What is needed is an exact repetition of the lines from the first one in the data through the line with "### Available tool", with no pictures.

★ ★ ★ ★ ★

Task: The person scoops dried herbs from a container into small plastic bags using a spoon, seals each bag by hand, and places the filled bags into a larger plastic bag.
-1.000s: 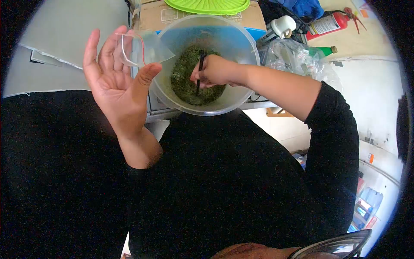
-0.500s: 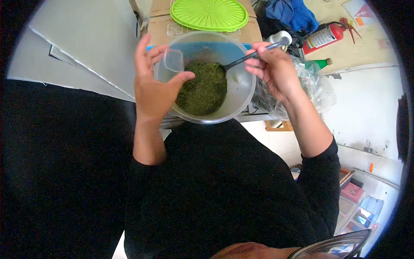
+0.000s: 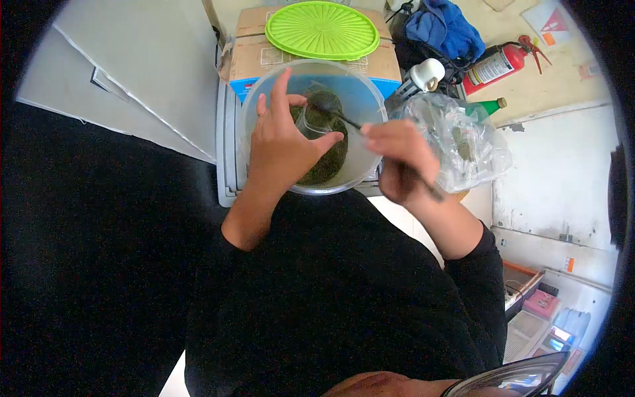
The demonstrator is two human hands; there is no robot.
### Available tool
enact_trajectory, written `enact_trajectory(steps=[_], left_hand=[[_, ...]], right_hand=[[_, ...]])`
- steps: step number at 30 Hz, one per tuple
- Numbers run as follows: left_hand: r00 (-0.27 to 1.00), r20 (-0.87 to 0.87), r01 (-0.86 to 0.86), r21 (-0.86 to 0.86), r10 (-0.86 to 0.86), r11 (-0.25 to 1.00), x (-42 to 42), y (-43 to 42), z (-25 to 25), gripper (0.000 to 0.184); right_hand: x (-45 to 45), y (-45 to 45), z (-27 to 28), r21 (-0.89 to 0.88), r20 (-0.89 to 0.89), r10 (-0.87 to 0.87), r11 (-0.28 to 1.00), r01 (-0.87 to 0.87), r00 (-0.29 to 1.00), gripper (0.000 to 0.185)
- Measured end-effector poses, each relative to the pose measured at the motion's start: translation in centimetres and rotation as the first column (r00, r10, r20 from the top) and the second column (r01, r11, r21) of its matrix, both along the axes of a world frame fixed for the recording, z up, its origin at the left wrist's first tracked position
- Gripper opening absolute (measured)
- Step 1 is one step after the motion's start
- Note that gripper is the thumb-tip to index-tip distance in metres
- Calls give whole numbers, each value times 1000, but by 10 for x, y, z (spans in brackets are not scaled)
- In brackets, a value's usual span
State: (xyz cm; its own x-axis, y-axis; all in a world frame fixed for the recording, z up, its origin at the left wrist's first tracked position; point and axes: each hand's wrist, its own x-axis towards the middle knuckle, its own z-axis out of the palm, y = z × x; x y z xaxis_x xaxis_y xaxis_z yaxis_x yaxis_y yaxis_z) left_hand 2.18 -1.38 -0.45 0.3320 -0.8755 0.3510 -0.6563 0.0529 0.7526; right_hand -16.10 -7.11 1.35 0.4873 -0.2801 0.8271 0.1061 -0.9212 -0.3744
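Observation:
A large translucent tub [image 3: 362, 149] holds a heap of dried green herb [image 3: 324, 169]. Over it, my left hand [image 3: 284, 149] grips a small clear plastic cup [image 3: 309, 127] between thumb and fingers. My right hand [image 3: 407, 155], blurred by motion, is closed round the handle of a dark spoon [image 3: 348, 121]. The spoon's bowl is at the cup's mouth and carries or touches some herb. How much herb lies inside the cup is hard to make out.
Behind the tub, a green ribbed lid [image 3: 322, 30] lies on a cardboard box [image 3: 248, 56]. To the right are a clear plastic bag [image 3: 463, 142], a white flask [image 3: 426, 74], a green bottle [image 3: 491, 106], a blue cloth [image 3: 446, 30] and a red fire extinguisher [image 3: 493, 66].
My left hand has moved right with the cup, lower over the herb. The spoon has lifted from the herb to the cup, and my right hand has dropped, tilting the handle down.

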Motion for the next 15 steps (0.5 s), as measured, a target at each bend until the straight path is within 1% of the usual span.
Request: enact_trajectory(steps=[1,4,5,8,9,12,13,15], left_hand=[[1000,-22,-6,16,7,1000,0,0,-1,106],[999,-35,-7,48,8,999,1,0,-2,105],[999,-46,-2,35,4,999,2,0,-4,104],[996,-86,4,11,-3,1000,5,0,-5,102],[995,-104,2,10,-1,1000,7,1,-4,101],[983,-184,-7,19,11,1000,4,3,7,98],[977,-214,-8,23,13,1000,2,4,11,97],[975,-223,-15,5,16,1000,-2,5,12,97]], right_hand=[[-1,0,2,-109,-101,-12,994,1,995,20],[-2,8,10,-243,-220,-51,970,-4,974,20],[-3,7,11,-221,-210,-65,975,17,976,24],[0,1,0,22,-165,-198,979,204,966,30],[2,3,4,144,-274,-198,959,244,941,31],[5,4,1,278,-541,-108,913,299,834,36],[8,7,2,322,-538,-72,903,284,840,35],[19,17,-2,426,-563,-79,825,370,823,39]])
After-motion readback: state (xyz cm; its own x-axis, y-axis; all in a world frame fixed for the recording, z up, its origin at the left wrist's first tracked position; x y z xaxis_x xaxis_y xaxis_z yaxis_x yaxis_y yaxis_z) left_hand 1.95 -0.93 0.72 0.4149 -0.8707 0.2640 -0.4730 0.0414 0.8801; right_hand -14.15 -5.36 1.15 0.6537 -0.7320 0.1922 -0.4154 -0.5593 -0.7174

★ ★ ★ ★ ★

◆ Answer section
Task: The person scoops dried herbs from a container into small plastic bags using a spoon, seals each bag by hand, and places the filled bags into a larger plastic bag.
-1.000s: 
-0.500s: 
+0.000s: 
The demonstrator is two human hands; there is no robot.
### Available tool

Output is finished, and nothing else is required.